Ratio in the range (0, 1] of non-zero component in the random projection matrix.

If density = ‘auto’, the value is set to the minimum density as recommended by Ping Li et al.: 1 / sqrt(n_features).

Use density = 1 / 3.0 if you want to reproduce the results from Achlioptas, 2001.

epsfloat, default=0.1

Parameter to control the quality of the embedding according to the Johnson-Lindenstrauss lemma when n_components is set to ‘auto’. This value should be strictly positive.

Smaller values lead to better embedding and higher number of dimensions (n_components) in the target projection space.

dense_outputbool, default=False

If True, ensure that the output of the random projection is a dense numpy array even if the input and random projection matrix are both sparse. In practice, if the number of components is small the number of zero components in the projected data will be very small and it will be more CPU and memory efficient to use a dense representation.

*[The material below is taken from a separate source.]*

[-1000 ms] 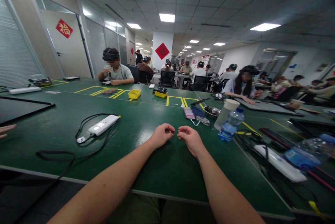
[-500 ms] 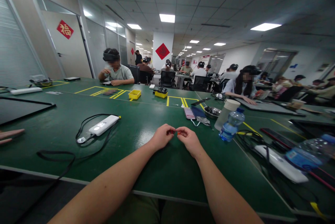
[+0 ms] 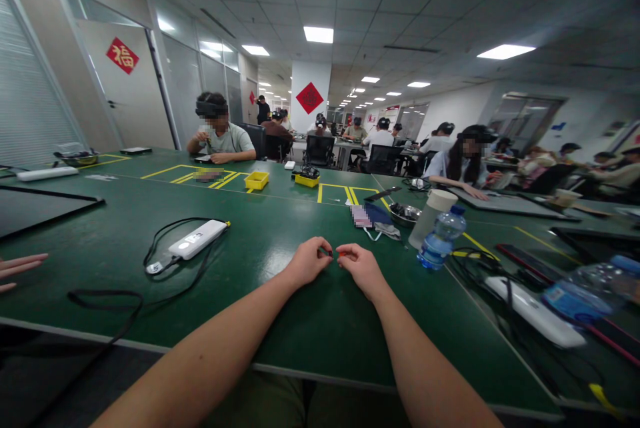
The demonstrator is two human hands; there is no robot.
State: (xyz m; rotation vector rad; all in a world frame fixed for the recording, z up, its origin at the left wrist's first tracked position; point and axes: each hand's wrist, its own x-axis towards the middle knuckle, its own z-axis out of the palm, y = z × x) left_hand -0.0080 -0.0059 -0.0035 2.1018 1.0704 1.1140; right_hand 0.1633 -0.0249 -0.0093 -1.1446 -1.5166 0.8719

If False, the projected data uses a sparse representation if the input is sparse.

compute_inverse_componentsbool, default=False

Learn the inverse transform by computing the pseudo-inverse of the components during fit. Note that the pseudo-inverse is always a dense array, even if the training data was sparse. This means that it might be necessary to call inverse_transform on a small batch of samples at a time to avoid exhausting the available memory on the host. Moreover, computing the pseudo-inverse does not scale well to large matrices.

random_stateint, RandomState instance or None, default=None

Controls the pseudo random number generator used to generate the projection matrix at fit time. Pass an int for reproducible output across multiple function calls. See Glossary.

Attributes:
n_components_int

Concrete number of components computed when n_components=”auto”.

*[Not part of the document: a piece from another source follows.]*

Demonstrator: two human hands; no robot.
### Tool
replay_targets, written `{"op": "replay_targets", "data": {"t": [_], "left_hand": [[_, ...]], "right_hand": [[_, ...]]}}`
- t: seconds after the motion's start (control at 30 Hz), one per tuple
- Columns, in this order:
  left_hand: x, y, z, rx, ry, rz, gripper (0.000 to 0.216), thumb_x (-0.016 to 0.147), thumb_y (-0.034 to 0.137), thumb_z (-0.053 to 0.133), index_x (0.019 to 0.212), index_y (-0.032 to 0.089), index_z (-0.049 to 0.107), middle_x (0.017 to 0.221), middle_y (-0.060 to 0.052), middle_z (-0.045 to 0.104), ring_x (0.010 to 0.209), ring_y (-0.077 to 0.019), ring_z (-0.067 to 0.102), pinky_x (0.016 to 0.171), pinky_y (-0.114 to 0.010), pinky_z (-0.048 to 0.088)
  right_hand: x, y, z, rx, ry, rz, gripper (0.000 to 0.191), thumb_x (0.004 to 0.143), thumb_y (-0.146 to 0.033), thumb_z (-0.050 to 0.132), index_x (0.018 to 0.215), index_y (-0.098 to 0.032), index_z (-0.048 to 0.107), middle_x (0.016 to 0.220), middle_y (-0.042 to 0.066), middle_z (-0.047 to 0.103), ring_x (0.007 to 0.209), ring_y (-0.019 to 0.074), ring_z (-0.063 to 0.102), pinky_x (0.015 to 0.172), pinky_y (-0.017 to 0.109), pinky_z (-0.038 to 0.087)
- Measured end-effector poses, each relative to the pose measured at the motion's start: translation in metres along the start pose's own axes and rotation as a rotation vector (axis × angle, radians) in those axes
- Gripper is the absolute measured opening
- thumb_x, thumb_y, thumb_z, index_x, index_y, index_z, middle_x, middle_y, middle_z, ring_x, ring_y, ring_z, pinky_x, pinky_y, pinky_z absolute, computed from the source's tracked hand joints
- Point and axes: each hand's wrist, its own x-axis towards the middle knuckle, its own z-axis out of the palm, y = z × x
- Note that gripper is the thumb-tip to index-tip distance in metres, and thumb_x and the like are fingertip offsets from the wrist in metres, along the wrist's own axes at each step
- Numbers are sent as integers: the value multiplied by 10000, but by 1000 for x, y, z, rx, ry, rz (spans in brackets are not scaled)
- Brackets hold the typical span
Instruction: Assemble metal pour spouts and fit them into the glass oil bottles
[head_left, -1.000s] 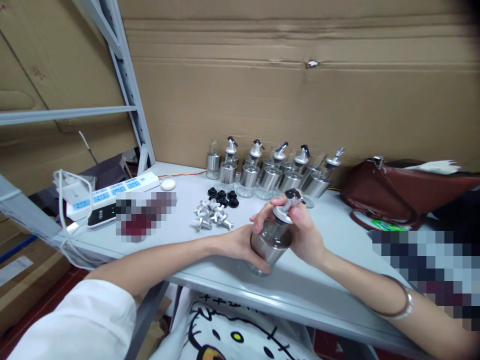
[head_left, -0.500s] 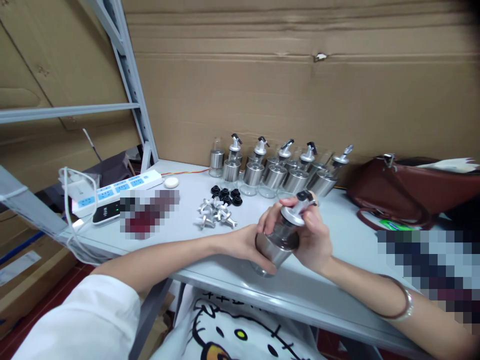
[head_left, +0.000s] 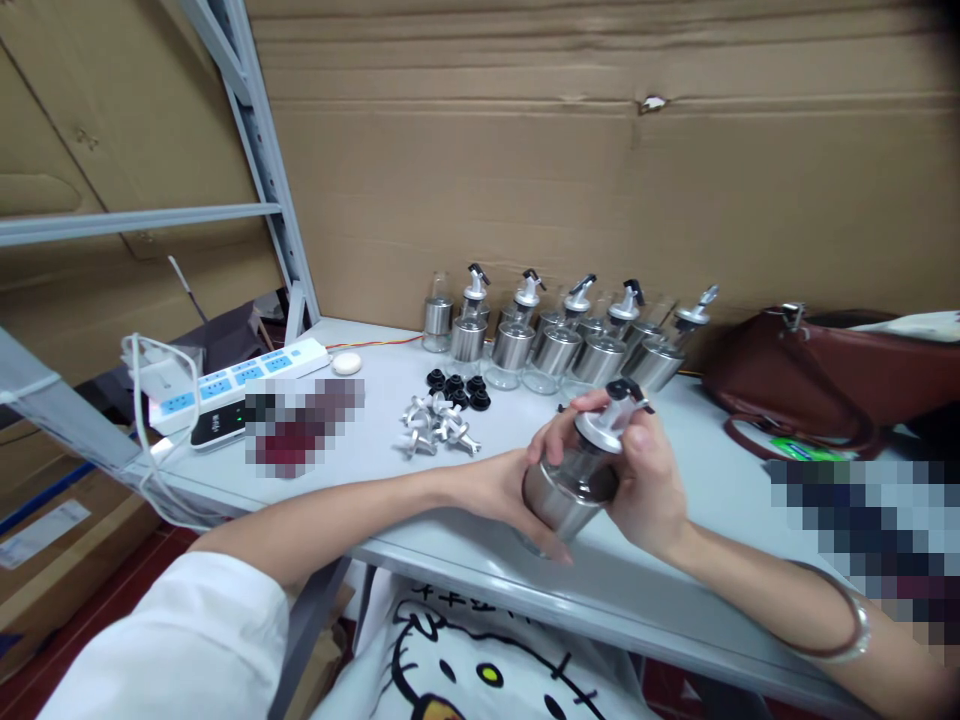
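Enclosed by the fingers of both hands, close to the near edge of the table (head_left: 390, 370): one glass bottle (head_left: 566, 495) with a steel sleeve, tilted, with the top leaning to the right. Gripped low down by the left hand (head_left: 499, 492), with the palm against the left side of the sleeve and the thumb laid across the front. Gripped higher up by the right hand (head_left: 651, 500), with fingertips at the left of the pourer top (head_left: 604, 425) and the thumb pressed at its right, near the black spout. Spread in both hands only as wide as the held parts, and curved around them. Hidden behind the glass: most of the left fingers. Partly covered by the left thumb: the base of the bottle; not possible to tell if resting on the table or lifted. Farther out, to the left: a small pile of silver pourers (head_left: 435, 428), and just behind it some black stoppers (head_left: 457, 392). At the back, before the cardboard (head_left: 487, 180): a group of bottles (head_left: 513, 348), overlapping and hard to count. At the far right, cut off by the border: a brown bag (head_left: 814, 375). Not readable: two pixelated patches, one on each side.
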Motion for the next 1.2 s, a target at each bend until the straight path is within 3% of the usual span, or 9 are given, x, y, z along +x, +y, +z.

components_sparse matrix of shape (n_components, n_features)

Random matrix used for the projection. Sparse matrix will be of CSR format.

inverse_components_ndarray of shape (n_features, n_components)

Pseudo-inverse of the components, only computed if compute_inverse_components is True.

New in version 1.1.

density_float in range 0.0 - 1.0

Concrete density computed from when density = “auto”.

n_features_in_int

Number of features seen during fit.

New in version 0.24.

feature_names_in_ndarray of shape (n_features_in_,)

Names of features seen during fit. Defined only when X has feature names that are all strings.

New in version 1.0.

GaussianRandomProjection

Reduce dimensionality through Gaussian random projection.

References

[1]

Ping Li, T. Hastie and K. W. Church, 2006, “Very Sparse Random Projections”. https://web.stanford.edu/~hastie/Papers/Ping/KDD06_rp.pdf

[2]

D. Achlioptas, 2001, “Database-friendly random projections”, https://cgi.di.uoa.gr/~optas/papers/jl.pdf

Examples

>>> import numpy as np
>>> from sklearn.random_projection import SparseRandomProjection
>>> rng = np.random.RandomState(42)
>>> X = rng.rand(25, 3000)
>>> transformer = SparseRandomProjection(random_state=rng)
>>> X_new = transformer.fit_transform(X)
>>> X_new.shape
(25, 2759)
>>> # very few components are non-zero
>>> np.mean(transformer.components_ != 0)
0.0182...


Methods

 fit(X[, y]) Generate a sparse random projection matrix. fit_transform(X[, y]) Fit to data, then transform it. get_feature_names_out([input_features]) Get output feature names for transformation. get_params([deep]) Get parameters for this estimator. Project data back to its original space. set_output(*[, transform]) Set output container. set_params(**params) Set the parameters of this estimator. Project the data by using matrix product with the random matrix.
fit(X, y=None)[source]

Generate a sparse random projection matrix.

Parameters:
X{ndarray, sparse matrix} of shape (n_samples, n_features)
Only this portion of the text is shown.